Most of machine learning algorithm require the labels to be one - hot encoded, which is visualized by following code:


In [ ]:
# ====== convert labels to one_hot for training ====== #
labels = ["Number: %d" % i for i in y_train[:16]]
y_train = one_hot(y_train, nb_classes=10)
y_aug = one_hot(y_aug, nb_classes=10)
y_test = one_hot(y_test, nb_classes=10)
y_valid = one_hot(y_valid, nb_classes=10)
plt.figure()
plt.imshow(y_train[:16], cmap=plt.cm.Greys_r, interpolation='nearest')
plt.xticks(np.arange(10))
plt.yticks(np.arange(16), labels)
plt.suptitle("One-hot labels matrix")

Creating neural network classifier with keras

The following function create a neural network, which output 10 probability values(i.e. softmax output) to represent the confident of given image for 10 different digits.
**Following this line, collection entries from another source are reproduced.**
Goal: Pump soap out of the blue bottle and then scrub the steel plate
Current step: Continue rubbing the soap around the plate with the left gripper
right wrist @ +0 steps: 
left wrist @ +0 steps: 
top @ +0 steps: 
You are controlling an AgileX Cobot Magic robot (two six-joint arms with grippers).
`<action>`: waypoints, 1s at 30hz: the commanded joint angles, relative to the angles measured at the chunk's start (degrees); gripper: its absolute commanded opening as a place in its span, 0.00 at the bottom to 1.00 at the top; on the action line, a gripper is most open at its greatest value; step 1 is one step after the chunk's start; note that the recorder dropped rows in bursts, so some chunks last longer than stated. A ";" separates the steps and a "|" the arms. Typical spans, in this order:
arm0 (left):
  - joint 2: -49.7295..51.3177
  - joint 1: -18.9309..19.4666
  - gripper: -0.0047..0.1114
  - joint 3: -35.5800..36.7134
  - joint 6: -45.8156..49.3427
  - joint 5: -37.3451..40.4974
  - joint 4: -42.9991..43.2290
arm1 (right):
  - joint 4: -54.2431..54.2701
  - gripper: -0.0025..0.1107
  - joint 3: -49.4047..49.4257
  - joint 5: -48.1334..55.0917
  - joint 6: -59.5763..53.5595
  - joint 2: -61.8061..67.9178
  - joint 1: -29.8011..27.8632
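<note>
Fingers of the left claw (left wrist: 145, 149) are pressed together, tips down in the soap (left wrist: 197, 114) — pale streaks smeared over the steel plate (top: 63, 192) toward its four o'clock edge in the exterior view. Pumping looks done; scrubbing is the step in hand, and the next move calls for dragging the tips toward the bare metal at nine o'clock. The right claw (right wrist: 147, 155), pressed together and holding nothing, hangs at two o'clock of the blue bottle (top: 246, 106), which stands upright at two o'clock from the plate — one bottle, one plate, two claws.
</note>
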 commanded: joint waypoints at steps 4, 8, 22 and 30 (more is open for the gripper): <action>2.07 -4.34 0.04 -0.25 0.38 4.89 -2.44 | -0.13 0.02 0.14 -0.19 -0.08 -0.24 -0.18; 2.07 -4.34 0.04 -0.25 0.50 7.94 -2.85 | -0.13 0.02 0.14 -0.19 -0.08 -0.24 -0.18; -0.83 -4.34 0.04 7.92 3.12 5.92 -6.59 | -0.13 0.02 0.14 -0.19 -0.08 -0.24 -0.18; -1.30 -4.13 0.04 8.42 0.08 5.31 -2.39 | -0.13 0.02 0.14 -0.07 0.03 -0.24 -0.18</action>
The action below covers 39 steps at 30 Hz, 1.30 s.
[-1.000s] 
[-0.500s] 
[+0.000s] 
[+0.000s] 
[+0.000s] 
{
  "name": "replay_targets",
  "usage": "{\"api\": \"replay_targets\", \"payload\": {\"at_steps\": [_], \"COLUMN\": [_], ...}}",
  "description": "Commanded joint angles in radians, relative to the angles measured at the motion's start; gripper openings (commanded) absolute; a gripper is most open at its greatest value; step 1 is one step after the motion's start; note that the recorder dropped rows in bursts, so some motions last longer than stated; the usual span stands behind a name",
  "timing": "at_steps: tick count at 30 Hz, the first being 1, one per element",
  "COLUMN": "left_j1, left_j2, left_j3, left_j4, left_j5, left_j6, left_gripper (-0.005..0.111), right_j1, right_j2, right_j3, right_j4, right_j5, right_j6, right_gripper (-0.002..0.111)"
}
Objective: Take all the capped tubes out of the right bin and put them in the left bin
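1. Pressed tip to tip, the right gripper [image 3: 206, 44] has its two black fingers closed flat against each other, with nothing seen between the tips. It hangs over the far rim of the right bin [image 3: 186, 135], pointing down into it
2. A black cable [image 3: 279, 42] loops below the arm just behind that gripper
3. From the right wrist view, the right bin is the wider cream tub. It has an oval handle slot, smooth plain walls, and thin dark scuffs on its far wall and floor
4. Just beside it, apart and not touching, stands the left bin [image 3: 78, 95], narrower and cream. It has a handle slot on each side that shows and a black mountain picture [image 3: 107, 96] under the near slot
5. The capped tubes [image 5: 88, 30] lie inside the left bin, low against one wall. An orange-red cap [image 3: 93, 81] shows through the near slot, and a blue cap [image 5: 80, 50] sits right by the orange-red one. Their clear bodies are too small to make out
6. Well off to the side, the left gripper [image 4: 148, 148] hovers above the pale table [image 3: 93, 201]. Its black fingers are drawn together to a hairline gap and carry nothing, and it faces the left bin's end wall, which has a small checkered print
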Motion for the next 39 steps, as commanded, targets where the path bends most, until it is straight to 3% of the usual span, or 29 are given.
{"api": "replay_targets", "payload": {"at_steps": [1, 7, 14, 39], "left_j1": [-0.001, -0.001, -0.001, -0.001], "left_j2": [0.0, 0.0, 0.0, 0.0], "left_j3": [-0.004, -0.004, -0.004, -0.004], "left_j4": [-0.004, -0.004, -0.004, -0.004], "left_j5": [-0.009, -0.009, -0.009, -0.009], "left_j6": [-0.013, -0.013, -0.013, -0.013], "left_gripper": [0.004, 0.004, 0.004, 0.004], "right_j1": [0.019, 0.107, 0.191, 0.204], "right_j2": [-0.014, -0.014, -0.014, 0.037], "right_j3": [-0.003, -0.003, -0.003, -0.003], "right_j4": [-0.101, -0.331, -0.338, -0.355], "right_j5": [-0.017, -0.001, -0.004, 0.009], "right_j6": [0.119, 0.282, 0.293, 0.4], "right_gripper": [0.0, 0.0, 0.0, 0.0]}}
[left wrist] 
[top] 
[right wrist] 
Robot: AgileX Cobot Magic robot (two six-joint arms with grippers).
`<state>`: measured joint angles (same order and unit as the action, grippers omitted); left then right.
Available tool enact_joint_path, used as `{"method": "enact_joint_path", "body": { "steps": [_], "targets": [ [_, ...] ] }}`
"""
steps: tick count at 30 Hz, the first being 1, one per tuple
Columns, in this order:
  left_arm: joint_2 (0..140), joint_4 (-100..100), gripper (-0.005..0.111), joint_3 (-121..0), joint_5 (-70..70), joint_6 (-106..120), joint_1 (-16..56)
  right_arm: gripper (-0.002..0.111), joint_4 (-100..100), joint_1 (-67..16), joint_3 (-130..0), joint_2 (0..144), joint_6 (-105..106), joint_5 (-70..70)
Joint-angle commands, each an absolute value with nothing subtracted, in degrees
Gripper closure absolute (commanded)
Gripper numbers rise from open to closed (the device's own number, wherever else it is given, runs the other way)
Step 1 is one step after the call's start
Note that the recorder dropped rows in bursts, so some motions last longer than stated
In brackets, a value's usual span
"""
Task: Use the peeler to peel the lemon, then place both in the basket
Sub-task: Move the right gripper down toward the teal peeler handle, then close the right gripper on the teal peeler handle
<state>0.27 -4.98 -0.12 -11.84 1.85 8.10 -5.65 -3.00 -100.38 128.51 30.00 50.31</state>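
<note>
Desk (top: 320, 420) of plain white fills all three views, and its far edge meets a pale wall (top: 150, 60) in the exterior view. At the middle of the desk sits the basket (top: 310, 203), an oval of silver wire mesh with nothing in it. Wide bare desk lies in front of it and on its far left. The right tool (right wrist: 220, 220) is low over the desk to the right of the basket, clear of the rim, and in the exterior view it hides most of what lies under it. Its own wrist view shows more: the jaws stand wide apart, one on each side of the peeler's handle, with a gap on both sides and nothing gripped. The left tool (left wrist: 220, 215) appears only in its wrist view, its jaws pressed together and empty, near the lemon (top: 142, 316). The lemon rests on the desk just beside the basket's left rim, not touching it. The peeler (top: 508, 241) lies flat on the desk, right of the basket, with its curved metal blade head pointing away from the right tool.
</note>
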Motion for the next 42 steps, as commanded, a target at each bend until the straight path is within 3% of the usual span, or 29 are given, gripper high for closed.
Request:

The network is trained on (x_train, y_train), validated on (x_valid, y_valid), and finally evaluated using (x_test, y_test)


In [ ]:
def train_and_test_dnn(x_train, y_train,
                       x_valid, y_valid,
                       x_test, y_test,
                       title):
    input_shape = x_train.shape[1:]
    model = Sequential()
    model.add(Reshape(target_shape=(np.prod(input_shape),),
                      input_shape=input_shape))
    model.add(Dense(256, activation='relu'))
    model.add(Dropout(0.2))
    model.add(Dense(10, activation='softmax'))
    #showing the network configuration
    model.summary()

    model.compile(loss='categorical_crossentropy',
                  optimizer=RMSprop(),
                  metrics=['accuracy'])

    history = model.fit(x_train, y_train, 128, 5,
                        verbose=1,
                        validation_data=(x_valid, y_valid))
    # ====== plot history ====== #
    plt.figure()
    plt.subplot(1, 2, 1)
    train_loss = history.history['loss']
    val_loss = history.history['val_loss']
    plt.plot(train_loss, color='b', label='Training loss')
    plt.plot(val_loss, color='r', label="Validing loss")
    plt.suptitle(title + "(cross-entropy loss)")
    plt.legend()
    plt.subplot(1, 2, 2)
    train_loss = history.history['acc']
    val_loss = history.history['val_acc']
    plt.plot(train_loss, color='b', label='Training Accuracy')
    plt.plot(val_loss, color='r', label="Validing Accracy")
    plt.suptitle(title + "(Accuracy)")
    plt.legend()
    # ====== final evaluation ====== #
    score = model.evaluate(x_test, y_test, verbose=0)
    print('Test loss:', score[0])
    print('Test accuracy:', score[1])
    return history

We first train the model on original MNIST training set:


In [ ]:
train_and_test_dnn(x_train, y_train, x_valid, y_valid, x_test, y_test,
    'MNIST Original data')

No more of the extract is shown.